At the same time, I can’t help but feel a sense of danger in this market. I feel like any day now we could see that 1,000 point down day that we barely avoided last week. I really want to be positive. I want to buy great companies with great earnings power. I want to see things go up, but that little voice keeps nagging me “stay out, danger, danger.” I am scared, but gosh darn it, shouldn’t I buy great companies at cheap prices? That is what great investors do, right? I am deeply conflicted.
Here are some well-known names that I really want to own and brief reasons why I think they are solid picks:
1. Microsoft (MSFT): Microsoft just beat estimates and raised guidance. Isn’t Microsoft a screaming buy right here?
2. Proctor & Gamble (PG): The economy is slowing and this stock fits the recession playbook. P& G pays a nice dividend, has improving margins, covers interest 12 times and is a long run winner in any environment. In a recession everyone buys P&G, right?
3. Johnson & Johnson (JNJ): Isn’t this the ultimate defensive play? JNJ has 10 billion in free cash flow, can float triple AAA bonds at will, and pays a 2.5% dividend. Why not buy JNJ, it ain’t going out of business in the next decade, is it?

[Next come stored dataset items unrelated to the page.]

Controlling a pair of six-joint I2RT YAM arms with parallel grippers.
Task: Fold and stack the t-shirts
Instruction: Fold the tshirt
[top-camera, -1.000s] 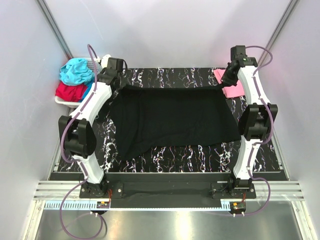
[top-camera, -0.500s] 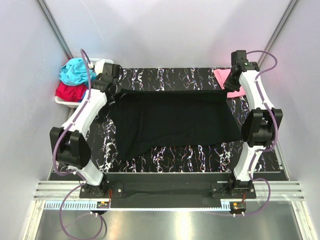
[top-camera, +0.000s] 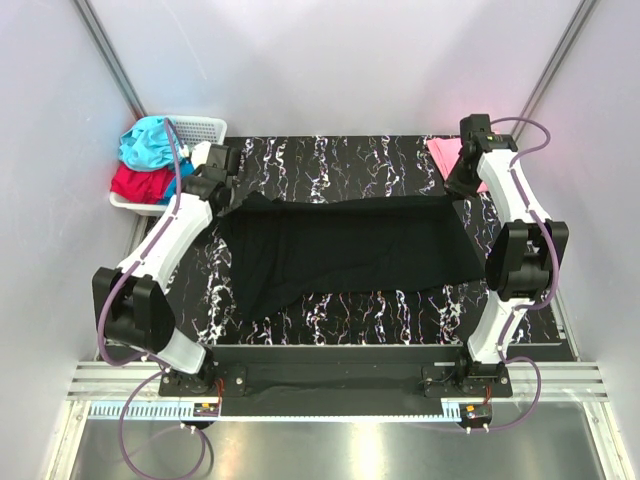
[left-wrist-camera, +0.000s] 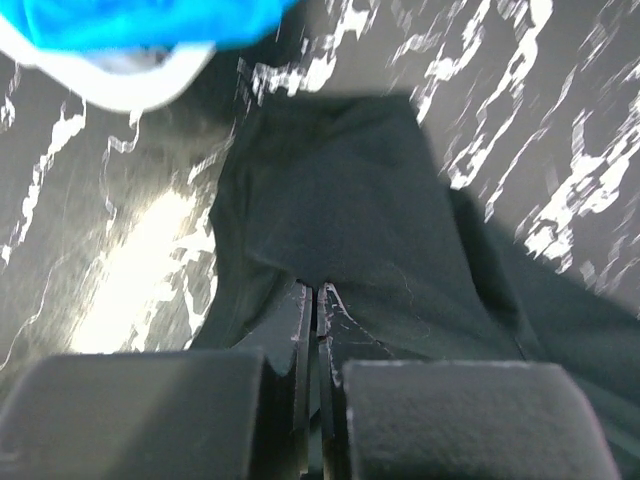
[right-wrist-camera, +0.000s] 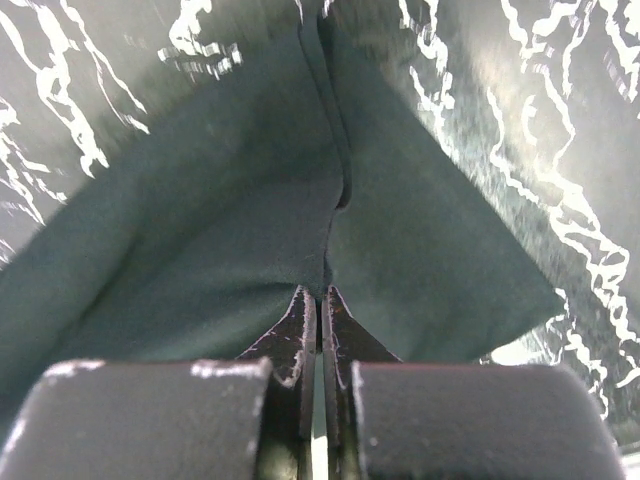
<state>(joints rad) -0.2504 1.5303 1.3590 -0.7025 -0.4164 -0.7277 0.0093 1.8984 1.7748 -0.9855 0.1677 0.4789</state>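
Black t-shirt (top-camera: 350, 250) spread across table (top-camera: 330, 155), far corners pinched shut in left gripper (left-wrist-camera: 317, 292) and right gripper (right-wrist-camera: 320, 292); carry both toward near hem level, even tension, since left corner looks bunched (blurry view).

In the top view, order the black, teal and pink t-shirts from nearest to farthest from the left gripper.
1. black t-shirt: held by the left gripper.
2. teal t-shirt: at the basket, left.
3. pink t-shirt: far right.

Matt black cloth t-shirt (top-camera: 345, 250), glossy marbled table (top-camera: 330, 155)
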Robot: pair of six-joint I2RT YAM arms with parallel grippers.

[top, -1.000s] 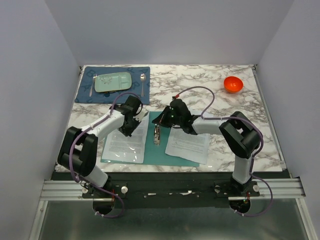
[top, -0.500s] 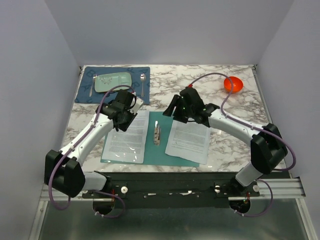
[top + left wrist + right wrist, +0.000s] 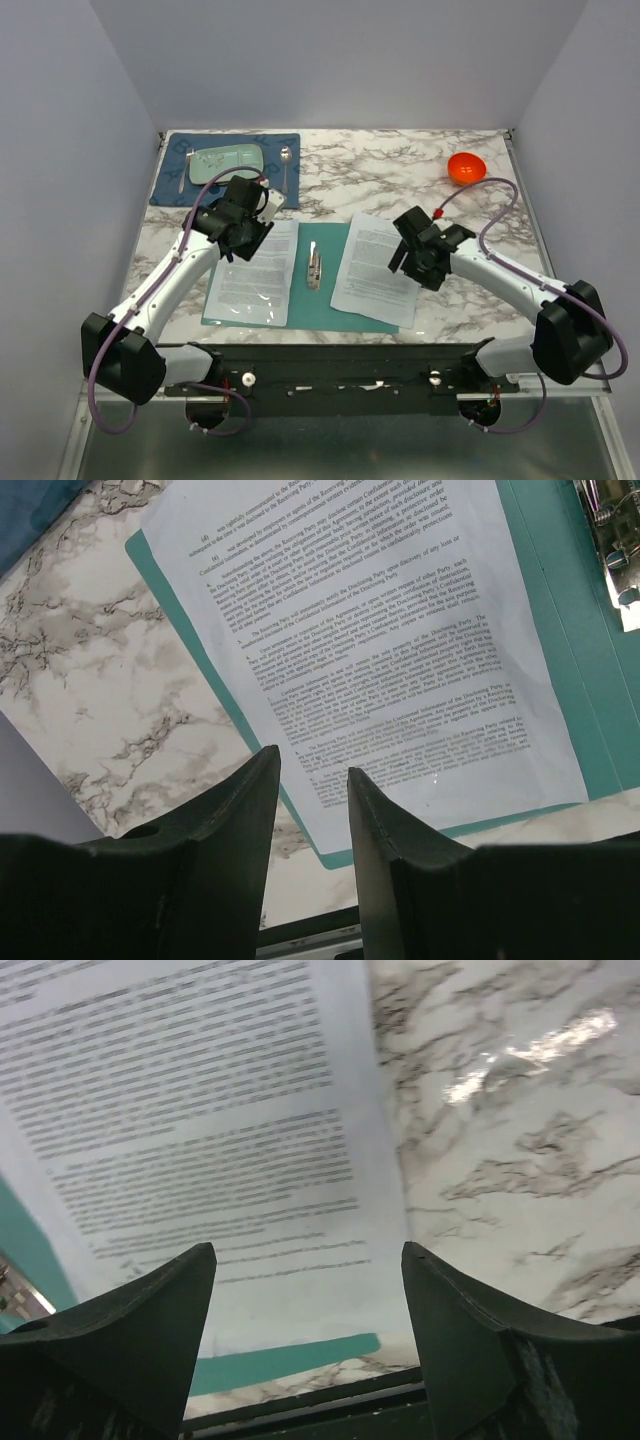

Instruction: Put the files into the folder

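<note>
The teal folder (image 3: 330,290) lies open flat near the table's front, its metal clip (image 3: 314,268) on the spine. One printed white file (image 3: 255,272) rests on its left half. Another file (image 3: 375,270) lies on the right half and overhangs the folder's right edge onto the marble. My left gripper (image 3: 243,243) hovers over the far end of the left file (image 3: 380,650), partly open (image 3: 308,780) with nothing between the fingers. My right gripper (image 3: 412,262) hangs above the right file (image 3: 200,1110), wide open (image 3: 308,1255) and empty. A strip of folder (image 3: 280,1360) shows beyond it.
A dark blue placemat (image 3: 168,190) at the back left carries a pale green tray (image 3: 227,163), a spoon (image 3: 286,165) and a fork (image 3: 187,165). An orange bowl (image 3: 466,167) sits at the back right. Grey walls enclose the marble table.
Both grippers have gone from shut to open. The right arm swung from the folder's spine out over the right file. The left arm rose and drew back slightly to the left.
</note>
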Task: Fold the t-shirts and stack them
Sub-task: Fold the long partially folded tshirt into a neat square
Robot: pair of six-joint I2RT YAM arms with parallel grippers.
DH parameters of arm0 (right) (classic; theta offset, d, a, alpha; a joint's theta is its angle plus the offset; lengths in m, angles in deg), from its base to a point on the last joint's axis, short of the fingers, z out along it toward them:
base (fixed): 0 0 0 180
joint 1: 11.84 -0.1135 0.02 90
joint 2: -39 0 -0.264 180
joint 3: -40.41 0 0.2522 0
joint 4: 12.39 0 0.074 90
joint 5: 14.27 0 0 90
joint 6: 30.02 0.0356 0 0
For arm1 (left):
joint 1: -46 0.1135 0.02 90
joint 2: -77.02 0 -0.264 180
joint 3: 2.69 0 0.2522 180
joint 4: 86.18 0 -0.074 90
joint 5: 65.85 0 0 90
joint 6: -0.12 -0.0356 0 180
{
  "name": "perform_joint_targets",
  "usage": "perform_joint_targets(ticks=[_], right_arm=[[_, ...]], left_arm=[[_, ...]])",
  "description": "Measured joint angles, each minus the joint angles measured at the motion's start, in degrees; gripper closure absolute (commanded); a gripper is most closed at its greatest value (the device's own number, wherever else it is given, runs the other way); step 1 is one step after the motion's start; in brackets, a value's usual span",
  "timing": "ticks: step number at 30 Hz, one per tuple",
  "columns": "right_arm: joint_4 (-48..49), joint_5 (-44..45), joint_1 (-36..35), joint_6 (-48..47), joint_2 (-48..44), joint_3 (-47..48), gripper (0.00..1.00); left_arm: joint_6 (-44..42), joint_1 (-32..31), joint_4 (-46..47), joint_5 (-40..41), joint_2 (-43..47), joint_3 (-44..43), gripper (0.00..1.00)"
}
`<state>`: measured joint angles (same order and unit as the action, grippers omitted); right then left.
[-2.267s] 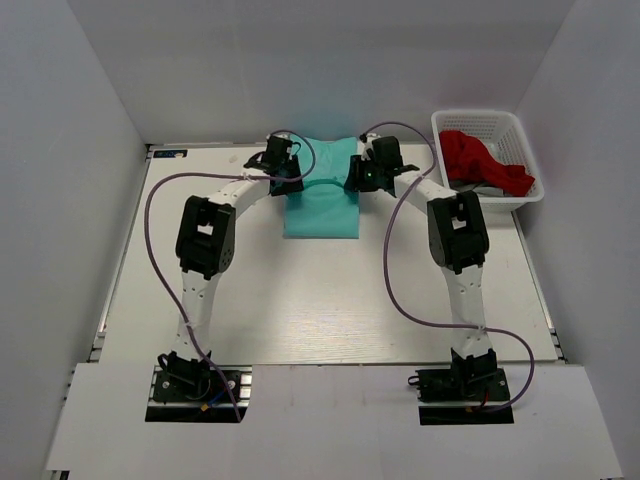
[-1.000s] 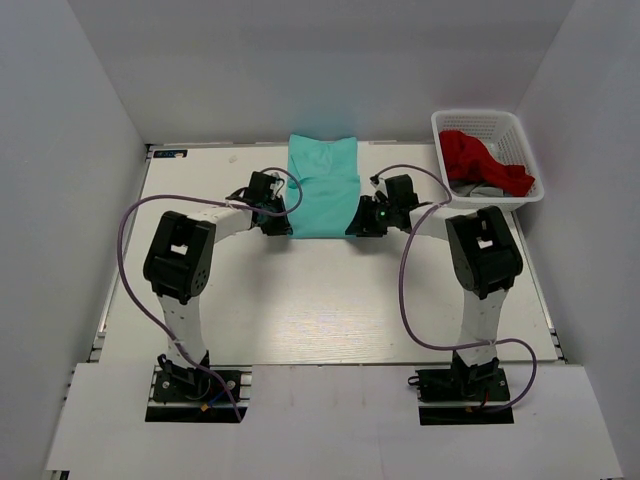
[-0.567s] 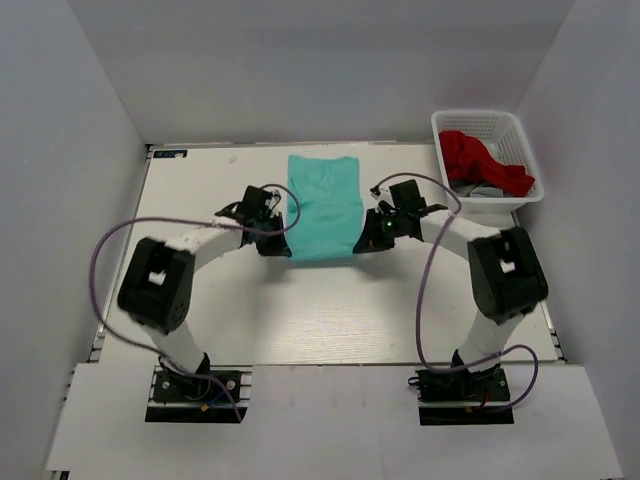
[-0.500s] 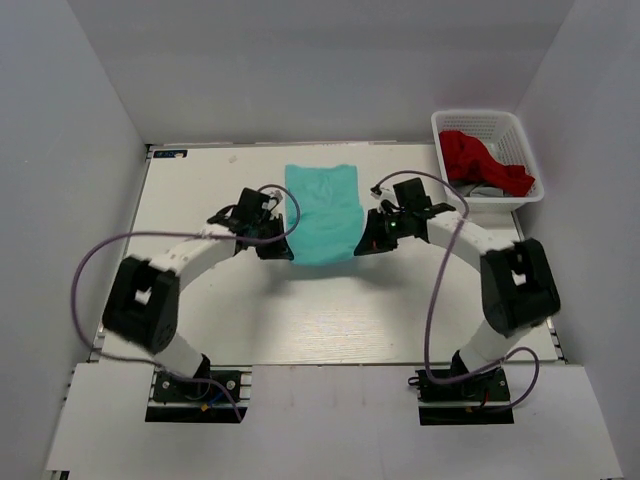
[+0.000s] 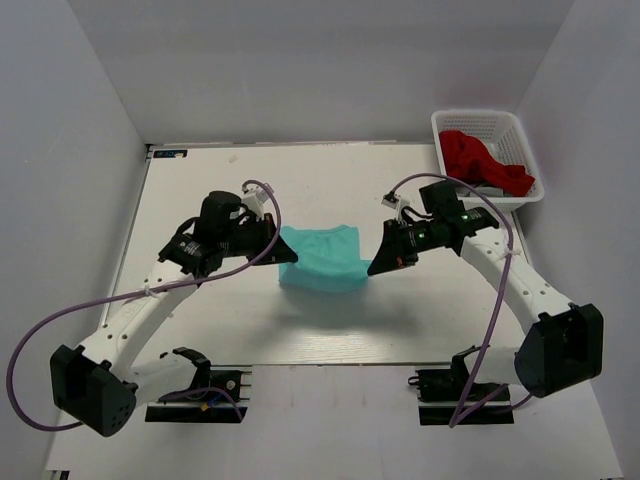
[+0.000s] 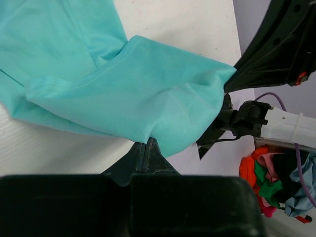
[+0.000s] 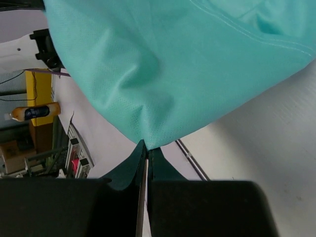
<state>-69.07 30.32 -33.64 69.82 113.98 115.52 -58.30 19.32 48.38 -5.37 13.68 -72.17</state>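
Observation:
The teal-green t-shirt (image 5: 322, 258) hangs stretched between my two grippers above the middle of the table, its lower part draping down. My left gripper (image 5: 285, 255) is shut on its left corner; in the left wrist view the cloth (image 6: 143, 94) runs into the closed gripper (image 6: 146, 143). My right gripper (image 5: 374, 266) is shut on the right corner, and the right wrist view shows teal fabric (image 7: 163, 64) pinched at the gripper (image 7: 147, 144). The red t-shirt (image 5: 478, 160) lies crumpled in the white basket.
The white lattice basket (image 5: 512, 136) stands at the back right corner of the table. White walls close the table on the left, back and right. Purple cables loop beside both arms.
Both grippers closed on the near corners of the teal-green t-shirt, lifted it and drew it toward the near side. The shirt no longer lies flat at the back.

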Motion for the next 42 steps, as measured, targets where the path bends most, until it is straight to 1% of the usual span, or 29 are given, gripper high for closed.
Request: perform_joint_targets(ticks=[4, 7, 15, 26, 29, 32, 33, 34, 36, 37, 39, 40, 42], right_arm=[[-0.33, -1.99, 1.18, 0.04, 0.35, 1.18, 1.0], [0.46, -3.43, 2.49, 0.52, 2.69, 2.12, 1.0], [7.32, -11.43, 5.09, 3.61, 14.58, 4.66, 1.0], [14.73, -16.17, 6.71, 6.78, 34.12, 19.17, 1.0], [16.28, -16.46, 7.37, 8.15, 39.17, 22.71, 1.0], [17.81, -16.24, 7.93, 9.22, 45.62, 28.24, 1.0], [18.43, -16.0, 8.09, 9.42, 47.54, 29.77, 1.0], [19.41, -15.74, 8.22, 9.9, 49.66, 31.78, 0.86], [21.66, -14.34, 8.37, 11.3, 53.88, 35.78, 0.45], [21.99, -13.49, 8.48, 11.65, 56.72, 39.47, 0.1], [22.99, -11.87, 8.68, 11.3, 62.31, 47.84, 0.1], [23.3, -10.95, 8.76, 10.91, 64.63, 51.76, 0.1], [23.39, -8.48, 8.79, 10.45, 65.72, 54.34, 0.1]], left_arm=[[1.25, 0.13, 0.11, 1.95, -0.11, 0.0, 1.0], [3.08, 0.63, 0.66, 5.35, -1.11, -0.02, 1.0], [7.1, 1.03, 1.29, 15.43, -10.75, -1.86, 1.0], [10.45, 4.57, 3.3, 25.88, -24.59, -9.68, 1.0], [10.97, 6.05, 4.2, 26.97, -28.74, -11.98, 1.0], [11.32, 7.28, 6.27, 27.32, -33.66, -14.21, 1.0], [11.34, 7.69, 7.26, 27.47, -35.41, -14.75, 0.92], [11.3, 8.0, 8.11, 27.61, -36.96, -15.32, 0.78], [10.75, 8.7, 9.99, 27.82, -40.48, -17.07, 0.5], [10.51, 9.14, 10.88, 27.89, -42.32, -18.23, 0.3], [10.54, 10.16, 11.89, 27.93, -45.51, -21.16, 0.09], [10.08, 10.54, 12.63, 27.85, -46.56, -22.25, 0.0], [9.53, 11.21, 13.84, 27.52, -47.15, -23.3, 0.0]])
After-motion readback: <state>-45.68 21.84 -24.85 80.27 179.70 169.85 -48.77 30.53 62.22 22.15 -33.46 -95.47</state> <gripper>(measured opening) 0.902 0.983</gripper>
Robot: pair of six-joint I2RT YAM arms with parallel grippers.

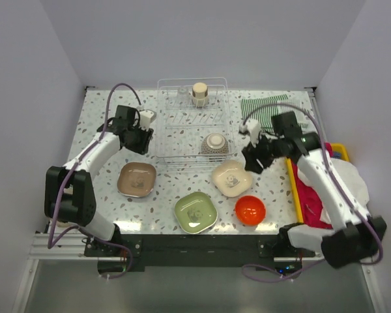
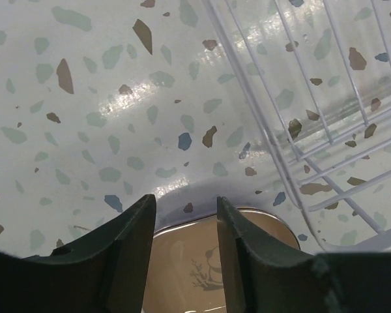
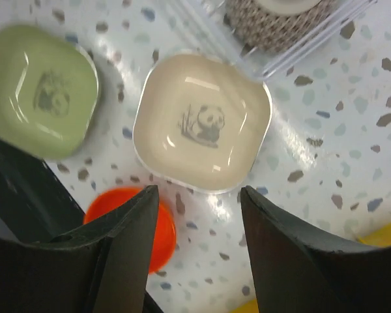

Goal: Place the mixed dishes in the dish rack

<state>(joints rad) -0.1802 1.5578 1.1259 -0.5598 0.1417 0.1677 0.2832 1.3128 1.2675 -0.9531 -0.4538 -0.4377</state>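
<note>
Plate in cream (image 3: 202, 120) lies just beyond right end effector (image 3: 199, 199).

The left claw (image 2: 186, 200) and the right claw (image 3: 199, 190) are black. Ahead of the left claw, the table (image 2: 117, 98) is glossy white, flecked with brown, green and blue. Under its tips a brown plate (image 2: 189, 261) bears a darker drawing, and to its right run the white wires of the dish rack (image 2: 264, 130). Ahead of the right claw, a cream plate (image 3: 202, 124) carries a grey panda. To its left a green plate (image 3: 42, 91) has the same print. By its left finger shows an orange-red bowl (image 3: 166, 238), and farthest ahead a grey bowl (image 3: 274, 29) has a fine netted pattern.
</note>
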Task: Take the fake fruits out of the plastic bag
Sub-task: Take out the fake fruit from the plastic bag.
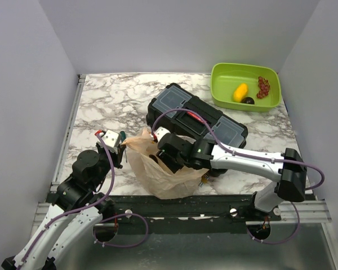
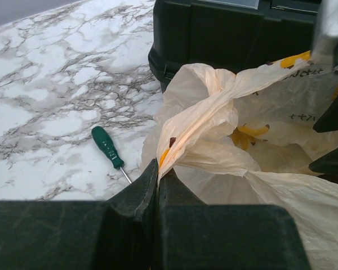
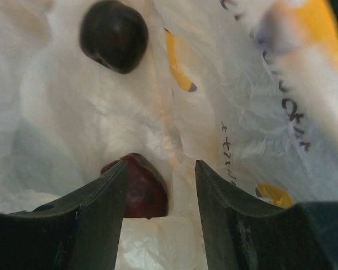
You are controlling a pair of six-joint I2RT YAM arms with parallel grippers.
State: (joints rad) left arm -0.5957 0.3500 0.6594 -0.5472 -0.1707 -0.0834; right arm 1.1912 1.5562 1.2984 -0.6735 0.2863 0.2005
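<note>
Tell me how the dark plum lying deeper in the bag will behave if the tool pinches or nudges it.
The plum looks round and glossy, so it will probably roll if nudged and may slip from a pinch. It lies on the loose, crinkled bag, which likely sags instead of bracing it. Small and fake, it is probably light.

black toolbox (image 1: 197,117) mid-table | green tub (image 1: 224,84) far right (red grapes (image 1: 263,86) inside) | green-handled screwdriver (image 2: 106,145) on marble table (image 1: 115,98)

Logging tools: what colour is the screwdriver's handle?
Green screwdriver handle; best seen in the left wrist view.
</note>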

4. Bank of America (BAC): How about Bank of America with a 7% yield or even a strong regional bank with a 4% yield (there are a few)? Are they all going under?
5. Costco (COST): I love Costco! Costco has a strong balance sheet, huge growth potential, and unlike Wal-Mart (WMT) they appeal to every demographic in any economic environment. You can’t lose badly on Costco, right?
I have other names and other ideas of course, but what is stopping me from owning these names? It is just plain fear. I am afraid of a world I don’t understand. I don’t understand markets where a company like Microsoft beats and raises and the stock goes down. I don’t understand a world where some idiot in a cubicle in France can take down the world’s stock markets by a trillion dollars in a few hours. I don’t understand a world where the U.S. government is telling us the economy is strong with low unemployment and then four minutes later is borrowing $200 billion against my children’s future to send me a check to go shopping.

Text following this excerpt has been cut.